I realize that I am tilting at windmills here.  We went through a spate of “Agile” Development Managers and the number of  “Cloud” Sysadmins is just now tapering.  So, I guess it is DevOps’ turn.  To be sure, it is gratifying and validating to see such proof that DevOps is becoming a mainstream topic.  I should probably adopt a stance of ‘whatever spreads the gospel to the masses’.  But I really just had to get this rant off my chest after seeing a couple of serious “facepalm” job ads.

Agility Comes from Knowledge

One of the members at Agile Austin is fond of saying that ‘the only true source of Agility is knowledge’.  I think that is very true in a lot of situations.  The more you know and understand, the more adaptable you can be.  It might be  a geek-spun buzzword version of the old aphorism that “knowledge is power”, but that doesn’t mean that it is in any way bad.  Indeed, old aphorisms, rephrased or not, stand the test of time because they speak to human nature.  For all of our technology, we’re still pretty much the same.

So, where does this cultural comment hit DevOps?  Many places, really, but today I am going to pick on the fact that Agile and DevOps require participants to know and understand more than what would have been present in their traditional job role.  It is no longer OK to just be the best coder or sysadmin or architect.  You have to maintain a much higher level of generalization to be effective in your specialized job role.

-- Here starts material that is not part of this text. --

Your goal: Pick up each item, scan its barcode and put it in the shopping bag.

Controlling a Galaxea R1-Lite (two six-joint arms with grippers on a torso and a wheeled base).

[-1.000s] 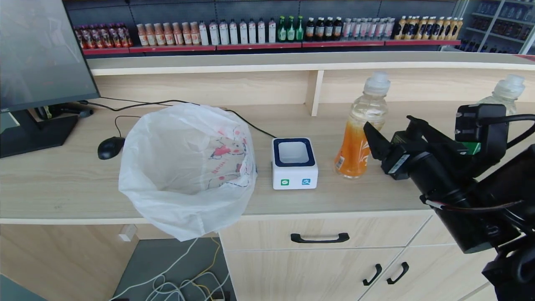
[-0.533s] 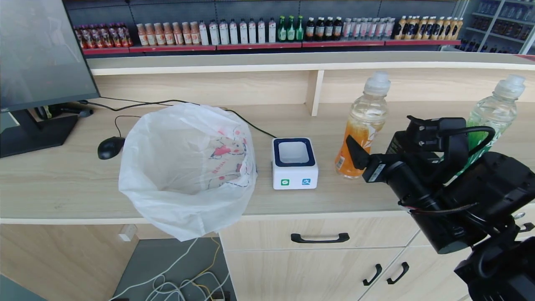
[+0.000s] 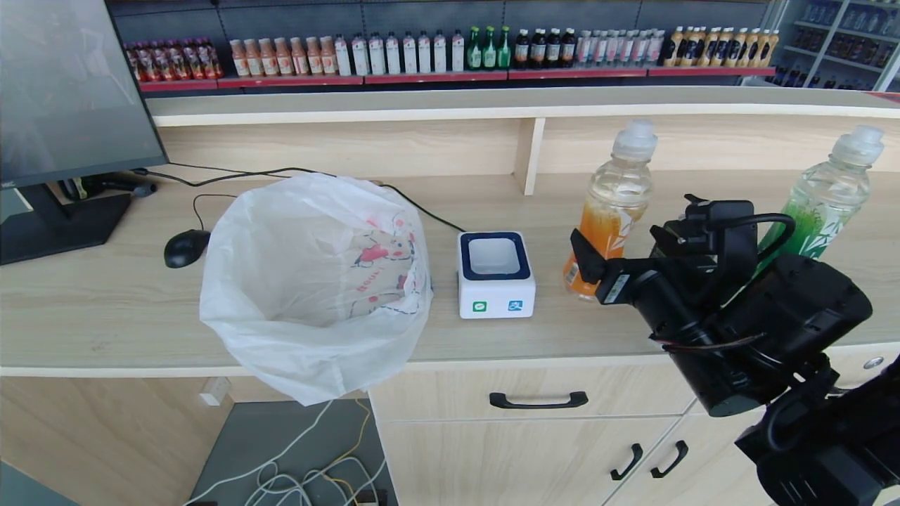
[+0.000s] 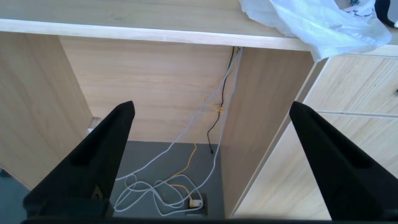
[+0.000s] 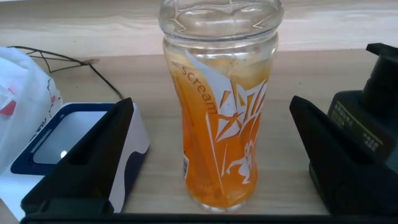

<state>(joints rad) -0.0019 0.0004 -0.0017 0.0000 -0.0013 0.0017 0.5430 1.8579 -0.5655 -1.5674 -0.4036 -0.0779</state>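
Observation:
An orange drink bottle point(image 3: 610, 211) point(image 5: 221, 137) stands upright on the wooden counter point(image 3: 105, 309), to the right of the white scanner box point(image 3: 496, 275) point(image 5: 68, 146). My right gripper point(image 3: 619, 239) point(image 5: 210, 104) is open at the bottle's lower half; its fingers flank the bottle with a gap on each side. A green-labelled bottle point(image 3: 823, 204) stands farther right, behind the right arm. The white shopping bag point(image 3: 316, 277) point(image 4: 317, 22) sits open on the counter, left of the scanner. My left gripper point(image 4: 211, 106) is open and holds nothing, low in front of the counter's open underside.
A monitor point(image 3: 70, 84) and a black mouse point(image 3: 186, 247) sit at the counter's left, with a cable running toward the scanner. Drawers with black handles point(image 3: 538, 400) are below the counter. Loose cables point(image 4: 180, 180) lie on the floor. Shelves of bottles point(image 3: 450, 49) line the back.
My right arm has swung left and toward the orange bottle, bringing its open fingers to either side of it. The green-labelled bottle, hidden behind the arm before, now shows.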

This can hurt people’s heads a bit.  Particularly in larger organizations where the message has been to specialize and be the best [technical role] that you can be.  The irony is that larger organizations tend to have large and complex application systems.  So, they have traditionally compensated by having teams of people who specialize in fitting things together across the specialties.  While this certainly works, there is often a lot of time spent on rework and polish to get the pieces to all fit together.  That also implies time, which directly impacts the responsiveness (agility) of the development organization to the business.

Now those organizations are faced with needing to retool their very culture (and the management structures entwined within it) to place some amount of value on generalization for their people.  That means deliberately encouraging staff to learn more and more about the “big picture” from all aspects – not just technical.  That means deliberately DIS-couraging isolationism in specific disciplines.  It also means deliberately blowing up organizational fiefdoms before they take hold.  And it means rewarding behaviors that focus on achieving the larger goals of the organization while rooting out incentives on very parochial behaviors

The funny thing is that this is not new.  When I was first a manager, I worked for a company obsessed with this sort of thing.  We were very high on the notion of ‘lifetime learning’ and organizational development in general.  It was a way that the company encouraged/taught/focused people to aggressively adapt to the changes that came with fast growth.  That company returned more to its investors than any other tech startup I have seen in a long time.  We never worried about solving problems -we all understood a lot about the business and had a common understanding of how it worked.  It was easy and fast to get people working on a problem because we did not have to waste time bringing people ‘up to speed’.  We knew how it fit together and understood the value of proactively pushing it into newbies’ heads.  They wouldn’t be newbies for long, after all.

This month’s book club selection  at Agile Austin is focusing on Peter Senge’s keystone work in this area – “The Fifth Discipline”.  I have not read it in a while, but it is damn good to hear people focusing on this stuff again.  I really liked a lot of the concepts in that book; probably because they are relatively timeless as it relates to human nature / behavior.